Y con cargos de sabotaje, resistencia de particulares, etc., fueron sentenciados.

El 20 de diciembre de 1971 hubo movimiento inusual en la cárcel de Lecumberri. Los detenidos en las crujía M y N, fueron informados de que serían liberados los últimos veinte presos. Al principio nadie lo creyó.

El gobierno (1970-1976) era presidido por Luis Echeverria, quien fue secretario de Gobernación en la administración de Gustavo Díaz Ordaz, por lo que estaba bien informado del movimiento estudiantil del 68, de alguna manera era cómplice por acción u omisión de los asesinados, desaparecidos, heridos y perseguidos.

No hay que olvidar que durante el gobierno de Echeverria se intensificó la Guerra sucia; el ejército, las policías secretas, la Dirección Federal de Seguridad, realizaban actos de espionaje, detenciones y desapariciones.

Los integrantes de grupos que buscaban apertura política eran objeto de persecución.

Así que el anuncio de la liberación de los presos políticos del 68 para ellos no era creíble.
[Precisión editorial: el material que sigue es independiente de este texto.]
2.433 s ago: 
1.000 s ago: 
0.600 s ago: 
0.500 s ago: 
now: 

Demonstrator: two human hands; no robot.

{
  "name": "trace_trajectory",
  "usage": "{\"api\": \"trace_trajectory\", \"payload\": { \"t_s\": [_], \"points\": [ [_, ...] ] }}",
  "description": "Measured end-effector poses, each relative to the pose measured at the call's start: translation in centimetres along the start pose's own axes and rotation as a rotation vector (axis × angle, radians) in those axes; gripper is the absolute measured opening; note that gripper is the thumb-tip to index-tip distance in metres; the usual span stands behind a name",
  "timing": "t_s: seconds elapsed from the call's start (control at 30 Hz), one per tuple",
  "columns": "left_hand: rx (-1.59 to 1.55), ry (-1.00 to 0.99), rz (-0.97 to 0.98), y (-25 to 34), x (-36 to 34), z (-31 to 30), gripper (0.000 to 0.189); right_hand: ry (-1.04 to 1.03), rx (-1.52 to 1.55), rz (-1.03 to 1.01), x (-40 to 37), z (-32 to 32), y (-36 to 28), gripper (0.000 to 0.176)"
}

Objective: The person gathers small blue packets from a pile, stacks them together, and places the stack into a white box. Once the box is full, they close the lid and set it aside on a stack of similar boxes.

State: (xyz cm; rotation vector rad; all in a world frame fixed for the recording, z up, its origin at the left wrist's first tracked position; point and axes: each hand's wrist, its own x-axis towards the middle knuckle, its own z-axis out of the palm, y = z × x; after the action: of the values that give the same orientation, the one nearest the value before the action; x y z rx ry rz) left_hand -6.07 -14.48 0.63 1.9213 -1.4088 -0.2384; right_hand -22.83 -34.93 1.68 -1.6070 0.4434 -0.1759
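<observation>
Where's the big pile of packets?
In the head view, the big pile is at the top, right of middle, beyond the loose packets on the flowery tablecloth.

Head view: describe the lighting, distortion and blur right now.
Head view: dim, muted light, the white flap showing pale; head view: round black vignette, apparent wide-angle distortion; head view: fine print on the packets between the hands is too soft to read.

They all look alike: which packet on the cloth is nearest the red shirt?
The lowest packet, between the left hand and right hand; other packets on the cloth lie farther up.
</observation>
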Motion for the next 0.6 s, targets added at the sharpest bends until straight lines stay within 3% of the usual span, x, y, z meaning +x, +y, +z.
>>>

Y el 20 de diciembre de 1971, los presos políticos abandonaron Lecumberri, entre ellos: Arturo Ortiz Marbán, detenido el 27 de julio de 1968; Américo Saldívar Valdés, 2 de octubre de 1968; Arturo Martínez Nateras 10 de diciembre de 1968;  César Natividad Colmenares, 22 de enero de 1969; Ernesto Olvera Sotres, 20 de mayo de 1969; Carlos Medina Sevilla, 22 de mayo de 1969; Ignacio Alfonso Plata Díaz, 22 de mayo de 1969; Raúl Alejandro Ortiz Camacho, 22 de mayo de 1969; José Manuel Irénn Téllez, 28 de mayo de 1969; Pedro Estrada Vega, 28 de mayo de 1969; Eduardo Valle Espinoza detenido el 2 de octubre del 68; Gilberto Guevara Niebla, Pablo Gómez Álvarez y Gilberto Rincón Gallardo, a quien acusaban de haber lanzado una bomba molotov, situación imposible por padecer incapacidad en ambos brazos.

Entre otros participantes detenidos por el movimiento estudiantil hay que citar a Ignacia Rodríguez, estudiante de la Facultad de Derecho de la Universidad Nacional Autónoma de México. Era representante del comité de lucha del área de finanzas de Derecho.

Cuando participó en el movimiento. Fue detenida en tres ocasiones: 18 de septiembre y 4 de octubre de 1968, y 2 de enero de 1969. En las actas policiacas la apodaron “Nacha”. Los delitos que se le imputaron fueron robo, homicidio y lesiones e incitación a la rebelión y sedición. Junto con Roberta Avendaño Martínez (conocida como La Tita), Amada Velasco y Adela Salazar de Castillejos (las cuatro eran estudiantes de Derecho), permaneció dos años en el penal de Santa Martha Acatitla.

Luis González de Alba estudió Psicología en la Universidad Nacional Autónoma de México. Al terminar sus estudios participó en el movimiento estudiantil del 68 como representante en el Consejo Nacional de Huelga (CNH).

Fue aprehendido durante la masacre de Tlatelolco y recluido en Lecumberri durante dos años.